Para além da questão econômica, a segunda consequência
pode ser ainda mais danosa ao interesse público. Terceirizar significa
tornar-se dependente de um ente não estatal. Quem passa a ser o responsável
pela garantia da qualidade do serviço? O Estado, tomador de serviços, ou a
empresa contratada para prestar esses serviços? Seja de um ou de outro, esse
eterno jogo de empurra tem como principal vítima a população que mais precisa
destes serviços. Essas estratégias de desestatização do serviço público ao
longo dos anos ultrapassaram os limites das atividades-meio e ganharam vários
formatos. Parcerias Público-Privadas (PPP), Organizações da Sociedade Civil de
Interesse Público (OSCIP), Organizações Sociais (OS), Fundações de Apoio, entre
outras. Com isso, na prática, médicos, professores, pesquisadores e outros
profissionais já prestam serviços terceirizados à população em nome do Estado.

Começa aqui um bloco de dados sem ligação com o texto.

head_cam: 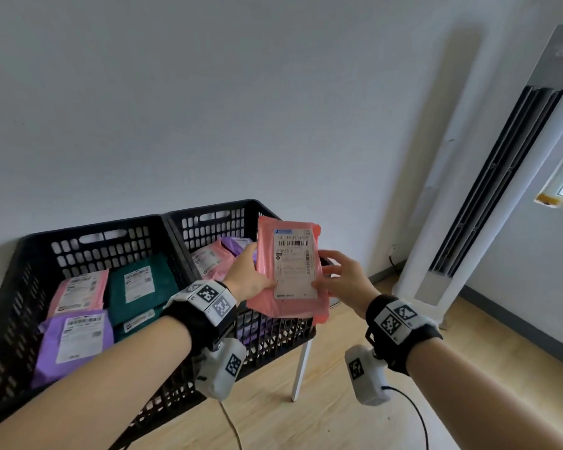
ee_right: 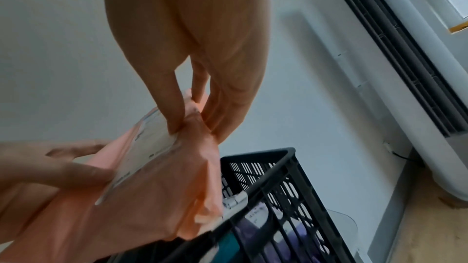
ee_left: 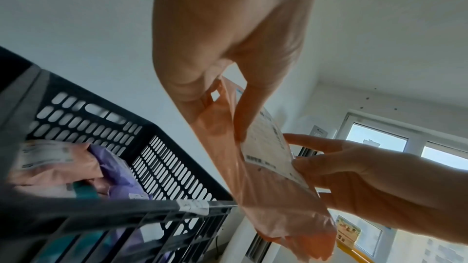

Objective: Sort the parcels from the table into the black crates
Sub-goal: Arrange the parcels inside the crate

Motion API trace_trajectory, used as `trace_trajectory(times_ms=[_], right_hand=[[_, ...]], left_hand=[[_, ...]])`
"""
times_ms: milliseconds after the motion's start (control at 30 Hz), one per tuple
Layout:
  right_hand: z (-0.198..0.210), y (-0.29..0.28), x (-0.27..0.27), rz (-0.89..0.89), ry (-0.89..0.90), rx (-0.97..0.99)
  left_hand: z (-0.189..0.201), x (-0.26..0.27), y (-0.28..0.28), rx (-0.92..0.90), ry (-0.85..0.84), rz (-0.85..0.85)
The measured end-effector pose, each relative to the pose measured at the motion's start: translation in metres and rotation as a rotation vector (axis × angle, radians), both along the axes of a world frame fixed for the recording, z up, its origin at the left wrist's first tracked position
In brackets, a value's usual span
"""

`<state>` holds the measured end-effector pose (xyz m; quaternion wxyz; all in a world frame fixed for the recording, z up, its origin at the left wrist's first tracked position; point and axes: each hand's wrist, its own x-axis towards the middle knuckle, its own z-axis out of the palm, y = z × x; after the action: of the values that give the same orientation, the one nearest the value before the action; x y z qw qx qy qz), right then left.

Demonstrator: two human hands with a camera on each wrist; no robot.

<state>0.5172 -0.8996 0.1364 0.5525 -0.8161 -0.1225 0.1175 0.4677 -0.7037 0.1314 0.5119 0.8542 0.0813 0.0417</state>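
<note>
White wall behind; hands (head_cam: 293, 277) hide pink parcel (head_cam: 290, 271) edges.

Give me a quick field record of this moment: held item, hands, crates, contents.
held item: pink parcel, label facing the camera, above the right crate
left hand: grips the parcel's left edge
right hand: pinches its right edge
left crate: pink, purple and teal parcels
right crate contents: pink and purple parcels, partly hidden
nearby: white air conditioner
</note>
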Motion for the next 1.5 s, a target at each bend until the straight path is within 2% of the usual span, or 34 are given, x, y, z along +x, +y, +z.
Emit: trace_trajectory(times_ms=[167, 400, 533, 733, 933, 1067, 1300, 1500], right_hand=[[0.02, 0.006, 0.056, 0.081, 0.067, 0.003], [0.034, 0.032, 0.133, 0.236, 0.151, -0.007], [0.037, 0.049, 0.182, 0.345, 0.174, -0.069], [0.033, 0.08, 0.235, 0.504, 0.216, -0.194], [0.01, 0.113, 0.262, 0.641, 0.305, -0.311], [-0.006, 0.132, 0.272, 0.696, 0.333, -0.396], [-0.05, 0.163, 0.272, 0.743, 0.387, -0.552], [-0.075, 0.176, 0.273, 0.795, 0.424, -0.696]], left_hand=[[0.02, 0.043, 0.002, 0.073, 0.045, 0.074], [0.042, 0.093, 0.017, 0.076, 0.062, 0.128], [0.046, 0.122, 0.023, 0.118, 0.127, 0.185], [0.042, 0.161, 0.027, 0.089, 0.237, 0.278], [0.027, 0.18, 0.04, 0.124, 0.369, 0.341], [0.015, 0.188, 0.051, 0.216, 0.543, 0.339], [-0.031, 0.203, 0.079, 0.326, 0.756, 0.259], [-0.081, 0.213, 0.088, 0.377, 0.868, 0.209]])
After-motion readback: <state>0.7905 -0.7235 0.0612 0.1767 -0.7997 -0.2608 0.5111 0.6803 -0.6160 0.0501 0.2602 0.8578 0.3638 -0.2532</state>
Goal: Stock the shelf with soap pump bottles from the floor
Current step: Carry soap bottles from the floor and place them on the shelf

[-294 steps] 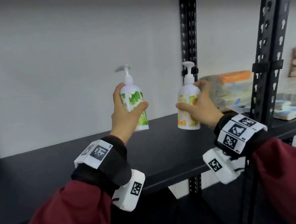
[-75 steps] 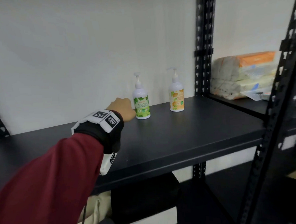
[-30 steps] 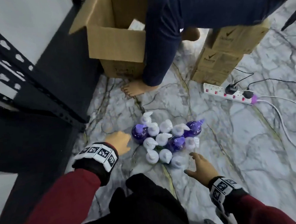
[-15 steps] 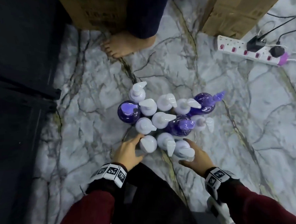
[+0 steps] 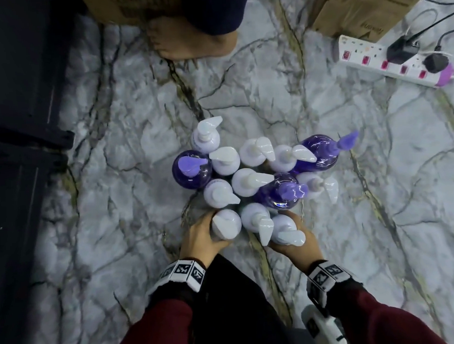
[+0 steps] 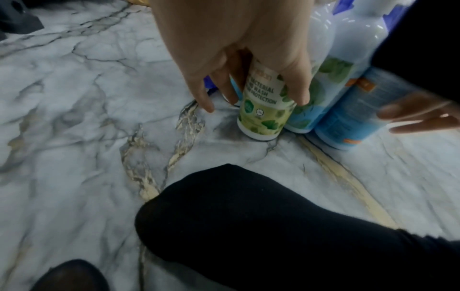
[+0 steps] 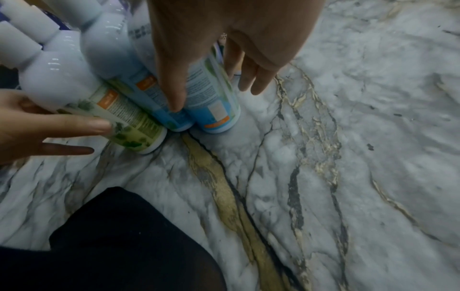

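A white power strip with red switches [image 5: 388,60] lies on the veined white marble floor [image 5: 269,96], near brown cardboard boxes [image 5: 364,6] and another person's bare foot [image 5: 193,44].

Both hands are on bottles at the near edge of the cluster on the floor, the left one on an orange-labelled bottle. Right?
Not quite: the left hand is on a green-labelled bottle, as the left wrist view shows. The right hand does hold a bottle at the near edge.

White plastic pump bottles [image 5: 250,182] and purple translucent pump bottles [image 5: 191,171]: upright, tightly clustered, touching, on marble floor [image 5: 139,123].
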### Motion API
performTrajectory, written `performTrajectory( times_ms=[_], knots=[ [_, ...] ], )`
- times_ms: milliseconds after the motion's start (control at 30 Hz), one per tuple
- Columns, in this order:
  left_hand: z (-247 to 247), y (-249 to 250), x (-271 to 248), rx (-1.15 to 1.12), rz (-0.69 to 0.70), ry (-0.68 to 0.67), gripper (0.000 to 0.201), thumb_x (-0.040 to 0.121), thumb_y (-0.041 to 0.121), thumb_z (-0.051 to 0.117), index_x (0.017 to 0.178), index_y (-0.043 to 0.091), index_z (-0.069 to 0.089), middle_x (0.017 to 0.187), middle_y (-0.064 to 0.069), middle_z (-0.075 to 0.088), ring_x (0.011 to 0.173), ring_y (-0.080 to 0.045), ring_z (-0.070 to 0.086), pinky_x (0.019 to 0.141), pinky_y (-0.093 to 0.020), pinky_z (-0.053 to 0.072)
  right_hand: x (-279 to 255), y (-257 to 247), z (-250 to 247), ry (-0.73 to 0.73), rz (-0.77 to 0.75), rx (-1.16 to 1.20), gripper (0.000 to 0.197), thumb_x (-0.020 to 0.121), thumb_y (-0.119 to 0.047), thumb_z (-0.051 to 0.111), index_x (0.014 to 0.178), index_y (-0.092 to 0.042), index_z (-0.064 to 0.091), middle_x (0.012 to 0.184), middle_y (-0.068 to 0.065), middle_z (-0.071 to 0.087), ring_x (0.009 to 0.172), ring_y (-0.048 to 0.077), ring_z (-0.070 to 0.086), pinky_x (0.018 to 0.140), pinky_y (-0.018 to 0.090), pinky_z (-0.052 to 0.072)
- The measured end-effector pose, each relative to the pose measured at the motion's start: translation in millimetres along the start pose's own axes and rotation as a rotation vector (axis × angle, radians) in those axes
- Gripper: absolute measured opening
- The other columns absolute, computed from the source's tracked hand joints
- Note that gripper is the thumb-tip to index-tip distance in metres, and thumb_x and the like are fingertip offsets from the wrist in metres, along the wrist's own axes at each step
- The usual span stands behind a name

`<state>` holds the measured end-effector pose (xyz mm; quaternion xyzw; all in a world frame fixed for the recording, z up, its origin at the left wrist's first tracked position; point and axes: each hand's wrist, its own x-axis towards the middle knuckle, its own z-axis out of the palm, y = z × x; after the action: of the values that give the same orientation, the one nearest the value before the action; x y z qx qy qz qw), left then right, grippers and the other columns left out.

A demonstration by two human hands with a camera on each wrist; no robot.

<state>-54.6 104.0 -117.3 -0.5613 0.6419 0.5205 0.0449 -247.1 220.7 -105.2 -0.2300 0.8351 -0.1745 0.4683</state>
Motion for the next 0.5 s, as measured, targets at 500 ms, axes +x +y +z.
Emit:
performTrajectory(
  times_ms=[500],
  knots=[
    [-40.7, 44.9, -48.6, -0.002, 0.297, -0.019, 0.068, 0.064, 0.033, 0.082, 0.123, 0.031, 0.049, 0.116, 0.021, 0.052, 0.107, -0.005, 0.053, 0.09, -0.021, 0.041, -55.8, -30.9, -29.8, 0.062, -0.196, 0.105, 0.061, 0.051, -0.048, 0.07, 0.104, -0.046, 0.041, 0.091, -0.025, 0.059, 0.082, -0.002, 0.057, 0.066, 0.006, 0.04]
  ],
)
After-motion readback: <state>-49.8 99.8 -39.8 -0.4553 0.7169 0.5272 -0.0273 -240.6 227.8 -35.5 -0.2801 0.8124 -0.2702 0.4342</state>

Atividades estratégicas e de soberania nacional estão sob risco na medida em
que avança essa lógica do Estado mínimo.

É aqui que chegamos ao segundo ponto. O que está ruim
pode piorar. Caso seja sancionado o PL 4330 a terceirização de toda a cadeia
produtiva estará disponível não apenas para as empresas da iniciativa privada,
mas também para as empresas públicas. Na prática, a Petrobrás poderá terceirizar
todos os seus petroleiros, o Banco do Brasil todos os seus bancários e a EBSERH
(empresa criada para gerir os hospitais universitários) poderá terceirizar
todos os seus profissionais de saúde. Será o fim do concurso público. Será o
fim da autonomia e responsabilidade do Estado sobre aquelas atividades tão
essenciais aos cidadãos brasileiros. Mais do que isso, será a consolidação
deste modelo promíscuo entre Estado e empresas, movido pelo financiamento privado
de campanhas políticas, raiz da corrupção em nosso país.

O que queremos? Mais direitos e mais
democracia. Isso só será possível com a derrota do PL 4330 e com uma Reforma
Política através de um Assembleia Constituinte Exclusiva e Soberana.